To test our hypothesis, we additionally constructed various ACVR2 plasmids in which individual nucleotide substitution within the flanking sequences of ACVR2 exon 10 and 3 microsatellites were performed. Only the 3^rd nucleotide 5’ to the microsatellite, and 3^rd, 4^th and 5^th nucleotides to 3’ to the microsatellite of both exon 10 and exon 3 were altered compared to the native ACVR2 sequence upon swapping the exonic flanking sequences [17]. These four locations were individually altered (sites designated as A, B, C and D, respectively, Table 1) within the native ACVR2 sequences, and stable cell lines containing each single nucleotide substituted sequence were generated in hMLH1-deficient (completely DNA MMR defective) cells to assess their relative effect on frameshift mutation. These cells were compared to stable cell lines containing the native and swapped ACVR2 exon 10 or 3 sequences in the hMLH1^−/− background. Additionally, hMLH1^−/− MR ACVR2 exon 10 OF and hMLH1^−/− MR ACVR2 exon 3 OF cells were used as negative controls for EGFP expression.

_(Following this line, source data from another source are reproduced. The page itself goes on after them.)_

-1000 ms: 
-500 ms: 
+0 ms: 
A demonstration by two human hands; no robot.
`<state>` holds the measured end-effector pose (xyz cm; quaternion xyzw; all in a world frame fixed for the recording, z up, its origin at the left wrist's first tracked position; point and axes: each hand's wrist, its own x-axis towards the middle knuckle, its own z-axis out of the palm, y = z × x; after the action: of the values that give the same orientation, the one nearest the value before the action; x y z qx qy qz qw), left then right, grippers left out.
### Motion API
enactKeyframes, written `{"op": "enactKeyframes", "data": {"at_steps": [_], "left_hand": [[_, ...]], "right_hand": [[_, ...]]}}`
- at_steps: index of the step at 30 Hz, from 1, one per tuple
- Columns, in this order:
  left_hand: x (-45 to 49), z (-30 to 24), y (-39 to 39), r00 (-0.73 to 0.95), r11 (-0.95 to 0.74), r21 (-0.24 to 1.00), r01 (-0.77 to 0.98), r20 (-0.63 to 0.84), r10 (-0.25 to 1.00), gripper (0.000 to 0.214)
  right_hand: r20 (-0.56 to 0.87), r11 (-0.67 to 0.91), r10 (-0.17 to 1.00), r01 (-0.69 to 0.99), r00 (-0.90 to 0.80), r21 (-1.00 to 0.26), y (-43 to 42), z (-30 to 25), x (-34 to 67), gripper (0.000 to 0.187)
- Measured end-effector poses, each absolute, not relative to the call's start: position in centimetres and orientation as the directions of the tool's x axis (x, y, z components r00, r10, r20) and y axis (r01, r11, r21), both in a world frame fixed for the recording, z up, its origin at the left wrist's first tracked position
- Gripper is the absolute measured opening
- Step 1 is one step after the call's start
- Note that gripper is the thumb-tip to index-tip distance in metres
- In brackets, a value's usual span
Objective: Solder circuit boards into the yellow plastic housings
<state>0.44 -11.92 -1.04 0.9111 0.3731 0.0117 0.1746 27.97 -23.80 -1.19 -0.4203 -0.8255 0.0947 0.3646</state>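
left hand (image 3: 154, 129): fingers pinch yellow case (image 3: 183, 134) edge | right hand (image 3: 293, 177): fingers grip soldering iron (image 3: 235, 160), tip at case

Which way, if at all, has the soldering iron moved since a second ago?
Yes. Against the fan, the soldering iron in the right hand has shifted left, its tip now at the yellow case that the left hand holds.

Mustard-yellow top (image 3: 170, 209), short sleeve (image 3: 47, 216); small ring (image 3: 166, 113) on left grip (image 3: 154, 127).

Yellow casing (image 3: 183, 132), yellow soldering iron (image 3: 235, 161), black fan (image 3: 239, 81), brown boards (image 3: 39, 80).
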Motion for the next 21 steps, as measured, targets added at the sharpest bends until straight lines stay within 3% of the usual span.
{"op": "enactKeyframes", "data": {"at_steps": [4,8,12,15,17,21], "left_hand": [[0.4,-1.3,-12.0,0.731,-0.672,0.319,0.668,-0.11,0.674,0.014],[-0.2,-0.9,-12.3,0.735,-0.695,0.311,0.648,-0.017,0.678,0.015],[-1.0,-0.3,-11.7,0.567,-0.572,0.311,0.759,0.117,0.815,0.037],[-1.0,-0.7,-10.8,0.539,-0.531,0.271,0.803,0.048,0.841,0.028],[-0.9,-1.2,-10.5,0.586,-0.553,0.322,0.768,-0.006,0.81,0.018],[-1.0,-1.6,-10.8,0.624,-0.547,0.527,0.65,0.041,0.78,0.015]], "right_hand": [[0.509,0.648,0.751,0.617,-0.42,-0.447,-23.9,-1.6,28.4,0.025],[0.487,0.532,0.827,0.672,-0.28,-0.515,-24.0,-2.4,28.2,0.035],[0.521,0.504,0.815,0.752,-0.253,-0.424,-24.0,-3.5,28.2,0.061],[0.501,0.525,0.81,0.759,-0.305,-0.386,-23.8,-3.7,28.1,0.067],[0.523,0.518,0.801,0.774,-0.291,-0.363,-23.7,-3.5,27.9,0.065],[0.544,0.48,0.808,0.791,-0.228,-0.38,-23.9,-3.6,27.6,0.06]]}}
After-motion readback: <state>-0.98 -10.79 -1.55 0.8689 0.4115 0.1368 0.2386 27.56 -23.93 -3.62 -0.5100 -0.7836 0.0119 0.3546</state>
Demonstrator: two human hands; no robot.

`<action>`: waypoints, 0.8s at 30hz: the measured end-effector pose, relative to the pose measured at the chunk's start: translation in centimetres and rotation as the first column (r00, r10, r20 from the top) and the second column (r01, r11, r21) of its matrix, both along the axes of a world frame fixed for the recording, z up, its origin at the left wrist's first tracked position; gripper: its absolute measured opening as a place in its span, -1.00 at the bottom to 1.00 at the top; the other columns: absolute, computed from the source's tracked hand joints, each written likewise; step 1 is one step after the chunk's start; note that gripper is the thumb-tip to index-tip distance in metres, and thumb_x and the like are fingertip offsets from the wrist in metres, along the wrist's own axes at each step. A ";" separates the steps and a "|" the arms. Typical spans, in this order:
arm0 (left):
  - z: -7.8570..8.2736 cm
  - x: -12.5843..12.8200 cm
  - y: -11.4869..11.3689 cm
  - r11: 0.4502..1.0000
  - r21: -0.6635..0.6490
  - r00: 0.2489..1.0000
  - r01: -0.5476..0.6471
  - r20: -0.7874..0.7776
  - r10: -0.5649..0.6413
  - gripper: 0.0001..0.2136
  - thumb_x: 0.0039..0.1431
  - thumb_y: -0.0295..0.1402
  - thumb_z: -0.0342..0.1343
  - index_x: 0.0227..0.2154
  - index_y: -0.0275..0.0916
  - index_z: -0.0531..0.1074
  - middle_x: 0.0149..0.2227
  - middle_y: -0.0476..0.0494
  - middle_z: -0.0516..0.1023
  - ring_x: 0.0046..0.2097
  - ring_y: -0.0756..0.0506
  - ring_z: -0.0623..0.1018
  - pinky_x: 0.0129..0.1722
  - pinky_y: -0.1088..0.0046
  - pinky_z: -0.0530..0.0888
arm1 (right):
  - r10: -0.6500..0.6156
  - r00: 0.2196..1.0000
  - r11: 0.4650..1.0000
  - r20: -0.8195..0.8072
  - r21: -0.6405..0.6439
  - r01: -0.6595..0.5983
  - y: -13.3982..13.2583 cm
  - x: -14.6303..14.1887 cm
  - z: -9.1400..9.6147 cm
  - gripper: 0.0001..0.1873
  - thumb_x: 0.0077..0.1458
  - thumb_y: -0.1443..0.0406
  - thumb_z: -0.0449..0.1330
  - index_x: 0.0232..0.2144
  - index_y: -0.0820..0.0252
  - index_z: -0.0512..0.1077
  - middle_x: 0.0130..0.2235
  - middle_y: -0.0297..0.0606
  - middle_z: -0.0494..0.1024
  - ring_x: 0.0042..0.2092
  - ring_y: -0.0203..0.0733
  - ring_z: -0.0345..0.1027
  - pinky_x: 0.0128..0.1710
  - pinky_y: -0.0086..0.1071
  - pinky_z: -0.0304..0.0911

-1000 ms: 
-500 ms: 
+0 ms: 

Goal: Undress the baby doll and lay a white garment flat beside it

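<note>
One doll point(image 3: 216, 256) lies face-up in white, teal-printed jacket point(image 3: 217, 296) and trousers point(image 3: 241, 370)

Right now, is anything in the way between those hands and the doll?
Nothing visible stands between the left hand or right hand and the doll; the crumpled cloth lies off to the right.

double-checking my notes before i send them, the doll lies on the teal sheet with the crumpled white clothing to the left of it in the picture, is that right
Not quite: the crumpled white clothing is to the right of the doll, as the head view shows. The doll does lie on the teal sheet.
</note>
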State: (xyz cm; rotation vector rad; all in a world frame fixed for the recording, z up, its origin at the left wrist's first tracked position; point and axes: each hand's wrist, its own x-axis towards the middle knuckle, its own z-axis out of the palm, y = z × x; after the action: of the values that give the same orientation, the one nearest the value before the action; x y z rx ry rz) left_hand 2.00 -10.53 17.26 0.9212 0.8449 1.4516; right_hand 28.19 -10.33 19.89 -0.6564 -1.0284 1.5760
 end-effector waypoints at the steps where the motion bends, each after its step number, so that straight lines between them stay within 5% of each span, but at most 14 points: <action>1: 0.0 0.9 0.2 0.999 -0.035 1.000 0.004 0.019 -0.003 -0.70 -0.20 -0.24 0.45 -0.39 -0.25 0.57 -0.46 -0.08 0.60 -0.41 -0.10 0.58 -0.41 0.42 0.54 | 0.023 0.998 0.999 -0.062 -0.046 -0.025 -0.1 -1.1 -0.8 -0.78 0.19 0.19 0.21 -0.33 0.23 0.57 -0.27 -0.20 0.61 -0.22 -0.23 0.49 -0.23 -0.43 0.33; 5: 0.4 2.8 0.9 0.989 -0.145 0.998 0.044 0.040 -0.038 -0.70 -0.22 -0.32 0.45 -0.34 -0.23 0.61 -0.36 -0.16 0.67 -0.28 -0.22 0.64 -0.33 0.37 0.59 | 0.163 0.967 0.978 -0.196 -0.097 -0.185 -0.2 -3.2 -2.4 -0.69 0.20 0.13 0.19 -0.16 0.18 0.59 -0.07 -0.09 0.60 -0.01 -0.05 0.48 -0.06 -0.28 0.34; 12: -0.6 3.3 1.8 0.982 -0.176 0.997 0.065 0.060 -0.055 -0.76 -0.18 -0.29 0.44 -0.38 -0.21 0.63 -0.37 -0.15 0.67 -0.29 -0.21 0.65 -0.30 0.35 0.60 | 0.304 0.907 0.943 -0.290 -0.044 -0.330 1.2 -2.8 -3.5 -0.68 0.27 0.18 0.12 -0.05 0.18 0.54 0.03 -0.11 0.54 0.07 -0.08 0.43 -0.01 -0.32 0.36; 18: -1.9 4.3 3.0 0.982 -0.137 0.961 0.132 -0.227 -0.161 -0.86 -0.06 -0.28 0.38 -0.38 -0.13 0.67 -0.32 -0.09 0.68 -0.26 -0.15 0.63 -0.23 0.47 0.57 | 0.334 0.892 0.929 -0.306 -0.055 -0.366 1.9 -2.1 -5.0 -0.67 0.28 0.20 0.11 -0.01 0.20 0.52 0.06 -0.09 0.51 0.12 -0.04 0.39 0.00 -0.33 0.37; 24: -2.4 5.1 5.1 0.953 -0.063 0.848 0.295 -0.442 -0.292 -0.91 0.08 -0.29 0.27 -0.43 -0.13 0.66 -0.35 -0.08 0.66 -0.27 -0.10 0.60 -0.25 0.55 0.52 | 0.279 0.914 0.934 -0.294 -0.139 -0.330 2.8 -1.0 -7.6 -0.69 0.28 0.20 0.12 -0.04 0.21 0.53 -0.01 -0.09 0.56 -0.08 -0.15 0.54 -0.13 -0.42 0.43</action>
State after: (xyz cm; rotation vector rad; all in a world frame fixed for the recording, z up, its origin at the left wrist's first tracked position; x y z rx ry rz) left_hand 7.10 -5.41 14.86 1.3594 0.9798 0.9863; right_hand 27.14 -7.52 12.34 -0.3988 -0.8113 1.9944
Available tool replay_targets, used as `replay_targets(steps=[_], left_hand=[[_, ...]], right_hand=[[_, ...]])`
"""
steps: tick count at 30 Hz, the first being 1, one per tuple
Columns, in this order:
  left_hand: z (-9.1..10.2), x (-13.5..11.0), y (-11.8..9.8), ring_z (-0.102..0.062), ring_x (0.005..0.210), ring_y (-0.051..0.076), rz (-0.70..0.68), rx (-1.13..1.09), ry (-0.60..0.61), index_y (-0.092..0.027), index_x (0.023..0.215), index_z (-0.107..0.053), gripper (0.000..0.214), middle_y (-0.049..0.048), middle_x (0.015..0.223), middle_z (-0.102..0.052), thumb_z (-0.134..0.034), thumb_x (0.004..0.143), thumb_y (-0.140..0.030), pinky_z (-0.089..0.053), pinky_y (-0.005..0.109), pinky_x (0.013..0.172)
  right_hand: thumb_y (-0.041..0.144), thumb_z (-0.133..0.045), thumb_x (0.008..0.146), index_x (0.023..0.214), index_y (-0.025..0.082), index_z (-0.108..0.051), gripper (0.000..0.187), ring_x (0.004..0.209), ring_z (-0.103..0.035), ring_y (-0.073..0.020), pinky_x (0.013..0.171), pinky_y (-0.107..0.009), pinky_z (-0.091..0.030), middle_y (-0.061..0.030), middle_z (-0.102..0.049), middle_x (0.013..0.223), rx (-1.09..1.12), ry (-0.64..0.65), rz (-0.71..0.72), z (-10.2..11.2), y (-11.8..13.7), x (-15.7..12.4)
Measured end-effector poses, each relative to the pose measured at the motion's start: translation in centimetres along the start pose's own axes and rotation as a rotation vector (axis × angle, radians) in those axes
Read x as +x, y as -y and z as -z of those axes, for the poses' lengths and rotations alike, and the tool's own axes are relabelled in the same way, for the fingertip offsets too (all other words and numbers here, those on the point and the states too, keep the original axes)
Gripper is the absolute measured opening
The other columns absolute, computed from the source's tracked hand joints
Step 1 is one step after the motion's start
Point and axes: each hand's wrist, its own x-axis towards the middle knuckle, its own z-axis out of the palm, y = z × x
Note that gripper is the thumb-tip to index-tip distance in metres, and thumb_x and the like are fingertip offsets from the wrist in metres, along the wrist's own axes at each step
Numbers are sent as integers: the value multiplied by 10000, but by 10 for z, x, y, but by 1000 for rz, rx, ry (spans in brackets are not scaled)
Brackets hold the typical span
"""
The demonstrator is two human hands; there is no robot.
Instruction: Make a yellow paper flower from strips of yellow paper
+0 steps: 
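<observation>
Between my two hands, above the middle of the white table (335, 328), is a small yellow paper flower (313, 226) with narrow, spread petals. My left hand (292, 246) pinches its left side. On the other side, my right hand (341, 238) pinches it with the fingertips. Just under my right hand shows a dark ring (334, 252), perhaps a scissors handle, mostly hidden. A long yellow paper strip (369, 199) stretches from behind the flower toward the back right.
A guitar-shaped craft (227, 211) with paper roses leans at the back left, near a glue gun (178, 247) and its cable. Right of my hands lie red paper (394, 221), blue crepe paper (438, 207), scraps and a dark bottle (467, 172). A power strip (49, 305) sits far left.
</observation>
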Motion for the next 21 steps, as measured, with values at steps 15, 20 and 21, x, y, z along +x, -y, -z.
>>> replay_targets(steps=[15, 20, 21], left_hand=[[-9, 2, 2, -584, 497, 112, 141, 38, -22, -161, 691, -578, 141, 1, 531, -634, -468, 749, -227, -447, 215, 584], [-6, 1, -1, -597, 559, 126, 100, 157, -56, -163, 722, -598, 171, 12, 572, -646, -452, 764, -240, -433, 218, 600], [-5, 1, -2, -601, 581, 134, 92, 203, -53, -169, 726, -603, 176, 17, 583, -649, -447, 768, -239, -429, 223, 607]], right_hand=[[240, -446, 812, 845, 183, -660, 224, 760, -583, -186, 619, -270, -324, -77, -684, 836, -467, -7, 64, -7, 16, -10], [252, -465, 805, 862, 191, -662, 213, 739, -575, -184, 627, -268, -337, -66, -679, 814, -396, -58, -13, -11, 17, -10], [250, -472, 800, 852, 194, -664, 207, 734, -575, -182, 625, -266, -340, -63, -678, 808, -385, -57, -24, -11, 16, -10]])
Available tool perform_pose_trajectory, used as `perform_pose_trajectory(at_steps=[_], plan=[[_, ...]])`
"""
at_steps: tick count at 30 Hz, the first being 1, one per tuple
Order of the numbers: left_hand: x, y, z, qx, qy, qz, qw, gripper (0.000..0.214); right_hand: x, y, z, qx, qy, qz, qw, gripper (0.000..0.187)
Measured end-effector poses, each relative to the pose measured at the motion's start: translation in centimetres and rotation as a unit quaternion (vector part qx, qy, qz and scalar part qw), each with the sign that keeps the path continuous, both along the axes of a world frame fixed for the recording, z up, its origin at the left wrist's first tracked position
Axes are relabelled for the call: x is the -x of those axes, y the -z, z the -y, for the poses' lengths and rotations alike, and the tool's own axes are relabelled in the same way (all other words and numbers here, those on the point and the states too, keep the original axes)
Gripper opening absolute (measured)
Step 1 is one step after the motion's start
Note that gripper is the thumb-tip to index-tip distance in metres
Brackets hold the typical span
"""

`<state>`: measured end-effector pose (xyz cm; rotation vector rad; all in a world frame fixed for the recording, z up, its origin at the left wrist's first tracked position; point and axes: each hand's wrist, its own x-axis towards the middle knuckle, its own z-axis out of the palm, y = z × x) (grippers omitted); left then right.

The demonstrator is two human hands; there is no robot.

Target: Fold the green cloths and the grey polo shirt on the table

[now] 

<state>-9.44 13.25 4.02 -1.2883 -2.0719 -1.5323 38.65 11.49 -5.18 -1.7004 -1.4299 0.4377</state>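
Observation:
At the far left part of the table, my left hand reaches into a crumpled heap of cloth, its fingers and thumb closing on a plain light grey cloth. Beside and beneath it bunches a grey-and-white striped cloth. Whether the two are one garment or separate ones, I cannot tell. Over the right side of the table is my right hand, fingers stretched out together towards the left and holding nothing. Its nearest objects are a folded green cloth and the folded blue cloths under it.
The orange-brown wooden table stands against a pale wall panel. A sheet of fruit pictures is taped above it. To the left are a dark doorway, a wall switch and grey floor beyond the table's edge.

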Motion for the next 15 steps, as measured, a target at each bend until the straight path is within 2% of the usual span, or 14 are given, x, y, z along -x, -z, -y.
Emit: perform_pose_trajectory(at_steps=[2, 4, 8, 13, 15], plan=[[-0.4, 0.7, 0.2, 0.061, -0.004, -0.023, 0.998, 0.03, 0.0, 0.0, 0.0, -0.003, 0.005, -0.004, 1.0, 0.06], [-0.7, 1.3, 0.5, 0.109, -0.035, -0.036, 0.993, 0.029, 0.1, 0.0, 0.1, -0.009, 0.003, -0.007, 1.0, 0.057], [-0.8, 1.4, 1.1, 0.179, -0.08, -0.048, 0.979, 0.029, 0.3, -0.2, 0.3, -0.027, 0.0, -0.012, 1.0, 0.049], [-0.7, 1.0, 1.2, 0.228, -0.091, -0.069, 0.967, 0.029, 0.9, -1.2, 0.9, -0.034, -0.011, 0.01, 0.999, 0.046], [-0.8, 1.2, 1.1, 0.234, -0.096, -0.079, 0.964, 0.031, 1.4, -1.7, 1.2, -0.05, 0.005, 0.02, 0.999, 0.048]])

To compare mutation frequencies and rates of cells containing the native ACVR2 sequences with ones of cells containing modified ACVR2 sequences in the hMLH1^−/− background, non-fluorescent cells containing either MR ACVR2 exon 10 OF, ACVR2 exon 10 OF, ACVR2 exon 10-exon 3 F OF, ACVR2 exon 10-A mut OF, ACVR2 exon 10-B mut OF, ACVR2 exon 10-C mut OF, ACVR2 exon 10-D mut OF, MR ACVR2 exon 3 OF, ACVR2 exon 3 OF, ACVR2 exon 3-exon 10 F OF, ACVR2 exon 3-A mut OF, ACVR2 exon 3-B mut OF, ACVR2 exon 3-C mut OF or ACVR2 exon 3-D mut OF were sorted and exponentially grown for 7 to 35 days. At specific time points (day 7, 14, 21, 28, and 35), a −1 bp frameshift mutation was detected by EGFP expression using flow cytometry. EGFP flow cytometric histograms at day 35 were shown as representatives of mutation analysis in Fig. 1. As observed previously [17], cells containing the native ACVR2 exon 10 or modified ACVR2 exon 10 sequences revealed both M1 and M2 populations (Fig. 1A), whereas cells containing the native ACVR2 exon 3 sequence revealed only the M1 population (Fig. 1B), re-confirming the exonic selectivity of ACVR2 for frameshift mutation. Previously we demonstrated that the M1 population represents a heteroduplex (A₇/T₈) population expressing dim fluorescence, whereas the M2 population represents a full mutant (A₇/T₇) population expressing bright fluorescence [16, 17]. In particular, ACVR2 exon 3-D mut OF cells revealed a small proportion of full mutant (M2) population as observed in ACVR2 exon 3-exon 10 F OF cells (Fig. 1B).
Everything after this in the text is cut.